Streaming services that focus on sports attract subscribers but at a high price.

Cord-cutting has propelled FuboTV’s subscriber count at lightning speed in recent years. With a 31% increase in subscribers in North America over last year, the company just beat Wall Street’s expectations in the third quarter. 

Stock prices rebounded from $2.32 to $3.50 after hitting a 52-week low earlier this year. In contrast to a fast-growing streaming business primed for massive growth, the company’s market cap (shares outstanding times stock price) is quite low at $688 million. 

The stock might be worth buying, but should you? Both sides of the argument are compelling when it comes to buying stock. Now that we have reviewed the pros and cons of investing in FuboTV, let’s look at what it offers.

The Game Is Starting

YouTube, Hulu, and DirecTV Stream are among the major content providers competing in the live TV streaming market. FuboTV’s primary business model is streaming live sporting events: it makes money from subscriptions and advertising.

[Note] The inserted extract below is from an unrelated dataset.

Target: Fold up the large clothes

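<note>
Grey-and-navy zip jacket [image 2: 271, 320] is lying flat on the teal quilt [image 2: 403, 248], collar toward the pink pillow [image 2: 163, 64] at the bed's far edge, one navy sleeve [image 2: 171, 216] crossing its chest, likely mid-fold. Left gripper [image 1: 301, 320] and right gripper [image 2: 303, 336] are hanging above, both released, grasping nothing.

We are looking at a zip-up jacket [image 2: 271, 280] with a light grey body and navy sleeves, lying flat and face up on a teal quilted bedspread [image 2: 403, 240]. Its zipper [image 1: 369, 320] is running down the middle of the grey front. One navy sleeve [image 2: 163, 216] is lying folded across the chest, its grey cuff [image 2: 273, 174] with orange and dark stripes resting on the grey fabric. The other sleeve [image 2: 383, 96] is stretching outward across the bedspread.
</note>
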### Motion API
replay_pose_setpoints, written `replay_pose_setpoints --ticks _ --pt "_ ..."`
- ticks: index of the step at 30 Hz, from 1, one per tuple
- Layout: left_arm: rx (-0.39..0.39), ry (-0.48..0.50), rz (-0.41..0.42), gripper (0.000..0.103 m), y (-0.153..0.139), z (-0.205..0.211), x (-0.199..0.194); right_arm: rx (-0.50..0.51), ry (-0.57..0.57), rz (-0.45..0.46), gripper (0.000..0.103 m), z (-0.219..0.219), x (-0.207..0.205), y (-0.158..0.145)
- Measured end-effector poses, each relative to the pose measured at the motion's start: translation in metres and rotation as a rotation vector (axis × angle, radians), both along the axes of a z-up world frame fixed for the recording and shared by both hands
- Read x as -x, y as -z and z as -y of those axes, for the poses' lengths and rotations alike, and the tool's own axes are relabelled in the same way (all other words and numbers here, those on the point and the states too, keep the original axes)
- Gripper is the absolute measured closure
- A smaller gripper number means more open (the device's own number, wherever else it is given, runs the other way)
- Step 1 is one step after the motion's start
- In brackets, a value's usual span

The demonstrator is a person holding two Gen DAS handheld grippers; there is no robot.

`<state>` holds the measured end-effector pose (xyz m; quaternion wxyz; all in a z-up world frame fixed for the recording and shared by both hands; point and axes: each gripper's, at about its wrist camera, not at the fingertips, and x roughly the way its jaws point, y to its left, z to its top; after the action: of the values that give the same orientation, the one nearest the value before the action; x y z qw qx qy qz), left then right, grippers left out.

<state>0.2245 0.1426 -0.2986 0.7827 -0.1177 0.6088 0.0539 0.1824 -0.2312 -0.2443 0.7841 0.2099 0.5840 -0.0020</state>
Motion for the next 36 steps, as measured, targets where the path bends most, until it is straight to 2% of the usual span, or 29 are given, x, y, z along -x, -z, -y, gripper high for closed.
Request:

Besides sports shows, where FuboTV is widely regarded as a leader, the company aims to retain subscribers by offering news and movies that can be watched in real-time or on demand.

FuboTV’s advertising revenue has recently grown, indicating it is winning the battle. According to FuboTV, North American revenue for the third quarter reached $219 million, with ad revenue reaching $22.5 million, an increase of 21% year-over-year. 

While ESPN’s ad revenue fell 23% year over year, FuboTV significantly outperformed Walt Disney’s cable networks in advertising. In addition to Hulu, Disney+ Hotstar, the international arm of Disney+, also saw lower advertising revenue. 

As a result, Roku, the leading TV streaming aggregator, reported that its platform revenue grew only 15% year over year last quarter. Compared to FuboTV, where growth has been 43%, there has been much slower growth. 

Strong subscriber engagement and a competitive offering are largely responsible for FuboTV’s rapid growth, particularly in advertising.

The FuboTV company reported a net loss of $410 million for the first three quarters of 2022, a larger loss than the $271 million it reported a year ago. By 2025, management wants the company to achieve positive free cash flow. FuboTV closed its Sportsbook business recently, which management hoped would help increase engagement and profits by integrating it with live-streaming sports.

The competitive landscape can, however, change significantly in three years. Can FuboTV achieve its profit goals if it loses market share to well-financed competitors? There is a possibility that the business will be in trouble in such a scenario. As the largest company in the world, Alphabet has billions of dollars to invest in YouTube TV, a service with a strong brand and a built-in user base to give it a strong competitive edge.

The company could become a competitor to FuboTV even if it had an operating profit of over $5 billion. In the wake of slow subscriber growth this year, Netflix is seeking ways to stimulate growth. It was reported recently in the Wall Street Journal that Netflix is interested in acquiring the rights to stream live sports.

The Referee Added Some Time

Compared to these companies, FuboTV loses money, and that’s one thing it has to offer itself. Investing in sports programming could wipe out Netflix’s operating margins, which built clout with investors. FuboTV’s willingness to absorb huge losses is a strong deterrent for new entrants.

Still, FuboTV’s operating loss is not much of a reason to invest in FuboTV. Over the last year, the stock price fell nearly 90% due to a lack of profitability. It is unlikely for the stock to sustain a rally until investors see sequential improvements to the bottom line. The stock should therefore be kept on a watchlist, and perhaps other streaming stocks should be considered now.